In October of 1981, the plaintiff, O'Cain, and her roommate, G.S.,[1] were sharing a two bedroom townhouse apartment in Pascagoula. The two bedrooms and a bathroom were located upstairs while the downstairs area consisted of the kitchen and living room. On the night of October 15, 1981, O'Cain was awakened by a foul, malodorous scent. Both bedroom doors were open, and she heard voices coming from her roommate's bedroom. O'Cain walked to the vicinity of the bathroom and peered into G.S.'s bedroom. By now she had ascertained that her roommate was being assaulted in some way. When she peered into her roommate's bedroom, she only got a glimpse of G.S.'s leg which was hanging off the side of the bed, but she could hear a male's voice. O'Cain panicked and entered the bathroom. She flushed the toilet and turned on the water hoping that if the intruder heard other noises in the apartment, he would leave. O'Cain then opened the bathroom door. When O'Cain opened the door, G.S. grabbed her and jerked her into the bedroom. As this happened, O'Cain stated that she only got a glimpse of the assailant's back as he was descending the stairs. Both women barricaded themselves in the bedroom, and they were able to awaken the residents next door by beating on the common wall. O'Cain and G.S. stated that the intruder came back up the stairs after they had locked themselves in the bedroom. He attempted to open the bedroom door but was unsuccessful since both women had secured the door. The next door neighbors called the police, and apparently the police arrived very quickly. G.S. and O'Cain got the officer's attention from the bedroom window.

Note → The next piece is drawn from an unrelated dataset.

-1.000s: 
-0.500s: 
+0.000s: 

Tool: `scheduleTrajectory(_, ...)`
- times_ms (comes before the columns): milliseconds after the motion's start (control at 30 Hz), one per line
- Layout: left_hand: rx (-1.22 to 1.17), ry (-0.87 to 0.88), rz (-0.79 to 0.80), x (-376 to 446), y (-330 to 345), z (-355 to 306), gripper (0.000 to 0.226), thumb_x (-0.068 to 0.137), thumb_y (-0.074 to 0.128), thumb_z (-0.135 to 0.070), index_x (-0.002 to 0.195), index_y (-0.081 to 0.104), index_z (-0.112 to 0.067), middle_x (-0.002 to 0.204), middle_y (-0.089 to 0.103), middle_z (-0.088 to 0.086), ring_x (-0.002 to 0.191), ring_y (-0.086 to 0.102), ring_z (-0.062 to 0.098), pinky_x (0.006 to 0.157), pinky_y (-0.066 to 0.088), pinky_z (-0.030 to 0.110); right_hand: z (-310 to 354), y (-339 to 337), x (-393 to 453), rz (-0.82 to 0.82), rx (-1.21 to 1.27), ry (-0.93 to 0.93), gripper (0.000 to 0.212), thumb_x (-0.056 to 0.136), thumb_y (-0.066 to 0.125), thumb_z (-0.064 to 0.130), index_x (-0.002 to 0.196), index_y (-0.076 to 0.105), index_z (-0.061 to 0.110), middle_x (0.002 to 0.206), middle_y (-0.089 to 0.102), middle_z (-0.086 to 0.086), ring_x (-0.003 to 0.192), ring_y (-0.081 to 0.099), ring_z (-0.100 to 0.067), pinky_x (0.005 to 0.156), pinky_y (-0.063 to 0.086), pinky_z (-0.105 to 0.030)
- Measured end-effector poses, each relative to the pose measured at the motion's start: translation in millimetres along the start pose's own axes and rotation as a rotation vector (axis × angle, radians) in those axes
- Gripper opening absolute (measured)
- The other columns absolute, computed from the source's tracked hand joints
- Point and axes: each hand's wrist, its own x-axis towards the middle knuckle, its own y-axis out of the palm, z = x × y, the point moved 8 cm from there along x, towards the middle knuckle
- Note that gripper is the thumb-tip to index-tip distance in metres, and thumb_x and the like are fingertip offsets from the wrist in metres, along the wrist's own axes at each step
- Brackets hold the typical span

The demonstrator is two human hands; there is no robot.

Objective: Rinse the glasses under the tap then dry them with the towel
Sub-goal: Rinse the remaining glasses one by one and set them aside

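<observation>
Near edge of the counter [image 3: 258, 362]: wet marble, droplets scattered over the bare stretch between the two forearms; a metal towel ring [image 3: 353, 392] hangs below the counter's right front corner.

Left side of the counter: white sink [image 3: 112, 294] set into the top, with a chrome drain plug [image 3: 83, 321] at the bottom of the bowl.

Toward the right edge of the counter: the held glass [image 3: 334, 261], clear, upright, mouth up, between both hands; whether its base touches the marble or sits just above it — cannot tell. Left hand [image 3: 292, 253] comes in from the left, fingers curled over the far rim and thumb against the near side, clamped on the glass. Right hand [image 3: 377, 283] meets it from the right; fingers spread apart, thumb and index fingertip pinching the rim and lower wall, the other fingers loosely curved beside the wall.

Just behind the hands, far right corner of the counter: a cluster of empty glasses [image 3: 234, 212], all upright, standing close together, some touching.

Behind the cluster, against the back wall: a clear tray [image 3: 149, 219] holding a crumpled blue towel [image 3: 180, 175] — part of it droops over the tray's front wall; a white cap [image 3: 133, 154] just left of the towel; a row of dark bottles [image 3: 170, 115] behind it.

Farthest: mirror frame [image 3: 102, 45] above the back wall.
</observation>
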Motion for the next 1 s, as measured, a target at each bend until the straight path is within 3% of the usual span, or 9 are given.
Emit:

There were only two ways to enter the apartment, the front door and a sliding glass patio door. The officer stated that the front door was secured, but there was a 15 to 18 inch opening at the sliding glass door. The officer entered through the opening in the glass door and found O'Cain and G.S. in an upstairs bedroom. The assailant, Larry Williams, was apprehended in a ditch about three quarters (3/4) of a mile from the apartment. Larry Williams was charged, tried, and convicted of the rape of G.S. He either served or is still serving time in the penitentiary for this crime.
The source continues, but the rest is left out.